Would you reproduce all of the entries exactly?

• **Stored entries**:
::::::

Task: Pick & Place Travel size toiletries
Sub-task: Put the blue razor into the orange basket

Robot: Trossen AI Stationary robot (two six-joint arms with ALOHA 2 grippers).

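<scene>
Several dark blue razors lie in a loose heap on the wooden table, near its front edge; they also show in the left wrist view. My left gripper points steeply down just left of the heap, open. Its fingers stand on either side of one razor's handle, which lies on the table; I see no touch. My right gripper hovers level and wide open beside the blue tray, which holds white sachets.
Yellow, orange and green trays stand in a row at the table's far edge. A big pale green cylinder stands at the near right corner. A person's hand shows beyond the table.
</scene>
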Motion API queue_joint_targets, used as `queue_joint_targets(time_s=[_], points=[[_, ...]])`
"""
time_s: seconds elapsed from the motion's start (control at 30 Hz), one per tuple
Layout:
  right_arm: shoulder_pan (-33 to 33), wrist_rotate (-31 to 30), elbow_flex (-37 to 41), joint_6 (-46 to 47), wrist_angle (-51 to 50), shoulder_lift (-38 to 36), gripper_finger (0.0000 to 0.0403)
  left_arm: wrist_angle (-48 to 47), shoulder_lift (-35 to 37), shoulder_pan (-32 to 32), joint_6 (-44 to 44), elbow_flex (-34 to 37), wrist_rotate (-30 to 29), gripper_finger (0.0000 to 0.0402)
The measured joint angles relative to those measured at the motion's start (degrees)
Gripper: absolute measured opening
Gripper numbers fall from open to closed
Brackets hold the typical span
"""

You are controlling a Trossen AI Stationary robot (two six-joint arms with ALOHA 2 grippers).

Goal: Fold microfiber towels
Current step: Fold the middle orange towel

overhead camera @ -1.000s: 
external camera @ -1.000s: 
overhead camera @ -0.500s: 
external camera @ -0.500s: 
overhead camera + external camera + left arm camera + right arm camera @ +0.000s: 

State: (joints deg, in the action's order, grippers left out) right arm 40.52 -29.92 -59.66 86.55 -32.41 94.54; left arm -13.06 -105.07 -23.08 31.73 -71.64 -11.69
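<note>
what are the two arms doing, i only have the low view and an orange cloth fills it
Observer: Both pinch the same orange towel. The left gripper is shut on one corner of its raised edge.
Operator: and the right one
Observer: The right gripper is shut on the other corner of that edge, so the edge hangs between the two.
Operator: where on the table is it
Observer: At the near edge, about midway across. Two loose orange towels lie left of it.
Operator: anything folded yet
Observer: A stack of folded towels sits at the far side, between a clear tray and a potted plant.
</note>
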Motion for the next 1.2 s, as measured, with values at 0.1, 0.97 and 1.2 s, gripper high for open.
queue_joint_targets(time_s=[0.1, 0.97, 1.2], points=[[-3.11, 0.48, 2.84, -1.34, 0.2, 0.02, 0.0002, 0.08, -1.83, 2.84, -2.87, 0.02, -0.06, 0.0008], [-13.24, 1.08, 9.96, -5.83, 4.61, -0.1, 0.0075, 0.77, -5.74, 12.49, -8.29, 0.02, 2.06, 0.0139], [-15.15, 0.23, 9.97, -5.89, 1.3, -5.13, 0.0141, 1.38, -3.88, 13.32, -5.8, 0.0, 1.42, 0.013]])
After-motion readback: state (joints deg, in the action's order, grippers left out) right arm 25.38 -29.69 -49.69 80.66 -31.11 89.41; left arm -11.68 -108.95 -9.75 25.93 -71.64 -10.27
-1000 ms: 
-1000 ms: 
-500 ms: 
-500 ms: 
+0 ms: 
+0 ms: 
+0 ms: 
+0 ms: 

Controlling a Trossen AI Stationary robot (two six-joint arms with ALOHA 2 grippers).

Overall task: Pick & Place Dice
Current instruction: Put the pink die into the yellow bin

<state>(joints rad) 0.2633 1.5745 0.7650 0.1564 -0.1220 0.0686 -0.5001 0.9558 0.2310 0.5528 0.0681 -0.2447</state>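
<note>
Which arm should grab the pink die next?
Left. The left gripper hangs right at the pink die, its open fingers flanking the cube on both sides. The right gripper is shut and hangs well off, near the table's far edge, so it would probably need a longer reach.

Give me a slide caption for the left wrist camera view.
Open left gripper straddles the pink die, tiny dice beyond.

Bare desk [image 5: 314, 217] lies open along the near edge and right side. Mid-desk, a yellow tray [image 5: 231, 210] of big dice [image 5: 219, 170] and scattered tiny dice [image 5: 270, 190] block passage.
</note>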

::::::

• **Output**:
Task: Pick & Place Travel size toiletries
Sub-task: Put the blue razor into the orange basket

Robot: Trossen AI Stationary robot (two six-joint arms with ALOHA 2 grippers).

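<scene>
Several dark blue razors lie in a loose heap on the wooden table, near its front edge; they also show in the left wrist view. My left gripper points steeply down just left of the heap, open. Its fingers stand on either side of one razor's handle, which lies on the table; I see no touch. My right gripper hovers level and wide open beside the blue tray, which holds white sachets.
Yellow, orange and green trays stand in a row at the table's far edge. A big pale green cylinder stands at the near right corner. A person's hand shows beyond the table.
</scene>
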Motion API queue_joint_targets, used as `queue_joint_targets(time_s=[_], points=[[_, ...]])`
"""
time_s: seconds elapsed from the motion's start (control at 30 Hz), one per tuple
Layout:
  right_arm: shoulder_pan (-33 to 33), wrist_rotate (-31 to 30), elbow_flex (-37 to 41), joint_6 (-46 to 47), wrist_angle (-51 to 50), shoulder_lift (-38 to 36), gripper_finger (0.0000 to 0.0403)
  left_arm: wrist_angle (-48 to 47), shoulder_lift (-35 to 37), shoulder_pan (-32 to 32), joint_6 (-44 to 44), elbow_flex (-34 to 37), wrist_rotate (-30 to 29), gripper_finger (0.0000 to 0.0402)
The measured joint angles relative to those measured at the motion's start (degrees)
Gripper: absolute measured opening
Gripper numbers fall from open to closed
Brackets hold the typical span
"""

You are controlling a Trossen AI Stationary robot (two six-joint arms with ALOHA 2 grippers).

Goal: Fold microfiber towels
Current step: Fold the middle orange towel

overhead camera @ -1.000s: 
external camera @ -1.000s: 
overhead camera @ -0.500s: 
external camera @ -0.500s: 
overhead camera + external camera + left arm camera + right arm camera @ +0.000s: 

State: (joints deg, in the action's order, grippers left out) right arm 40.52 -29.92 -59.66 86.55 -32.41 94.54; left arm -13.06 -105.07 -23.08 31.73 -71.64 -11.69
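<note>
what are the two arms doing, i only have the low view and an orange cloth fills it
Observer: Both pinch the same orange towel. The left gripper is shut on one corner of its raised edge.
Operator: and the right one
Observer: The right gripper is shut on the other corner of that edge, so the edge hangs between the two.
Operator: where on the table is it
Observer: At the near edge, about midway across. Two loose orange towels lie left of it.
Operator: anything folded yet
Observer: A stack of folded towels sits at the far side, between a clear tray and a potted plant.
</note>
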Motion for the next 1.2 s, as measured, with values at 0.1, 0.97 and 1.2 s, gripper high for open.
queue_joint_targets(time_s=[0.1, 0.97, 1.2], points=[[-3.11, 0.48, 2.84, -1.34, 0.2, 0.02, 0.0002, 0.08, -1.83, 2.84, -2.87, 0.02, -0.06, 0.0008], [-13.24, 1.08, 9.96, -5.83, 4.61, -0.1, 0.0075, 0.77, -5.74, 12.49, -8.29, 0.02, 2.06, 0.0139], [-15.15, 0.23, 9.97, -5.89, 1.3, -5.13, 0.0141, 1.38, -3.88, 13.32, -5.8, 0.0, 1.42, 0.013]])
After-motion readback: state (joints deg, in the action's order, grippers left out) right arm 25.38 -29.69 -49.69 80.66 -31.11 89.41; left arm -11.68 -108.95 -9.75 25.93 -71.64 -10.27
-1000 ms: 
-1000 ms: 
-500 ms: 
-500 ms: 
+0 ms: 
+0 ms: 
+0 ms: 
+0 ms: 

Controlling a Trossen AI Stationary robot (two six-joint arms with ALOHA 2 grippers).

Overall task: Pick & Place Dice
Current instruction: Put the pink die into the yellow bin

<state>(joints rad) 0.2633 1.5745 0.7650 0.1564 -0.1220 0.0686 -0.5001 0.9558 0.2310 0.5528 0.0681 -0.2447</state>
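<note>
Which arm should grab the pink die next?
Left. The left gripper hangs right at the pink die, its open fingers flanking the cube on both sides. The right gripper is shut and hangs well off, near the table's far edge, so it would probably need a longer reach.

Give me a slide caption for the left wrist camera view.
Open left gripper straddles the pink die, tiny dice beyond.

Bare desk [image 5: 314, 217] lies open along the near edge and right side. Mid-desk, a yellow tray [image 5: 231, 210] of big dice [image 5: 219, 170] and scattered tiny dice [image 5: 270, 190] block passage.
</note>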

Nothing else is needed for the answer.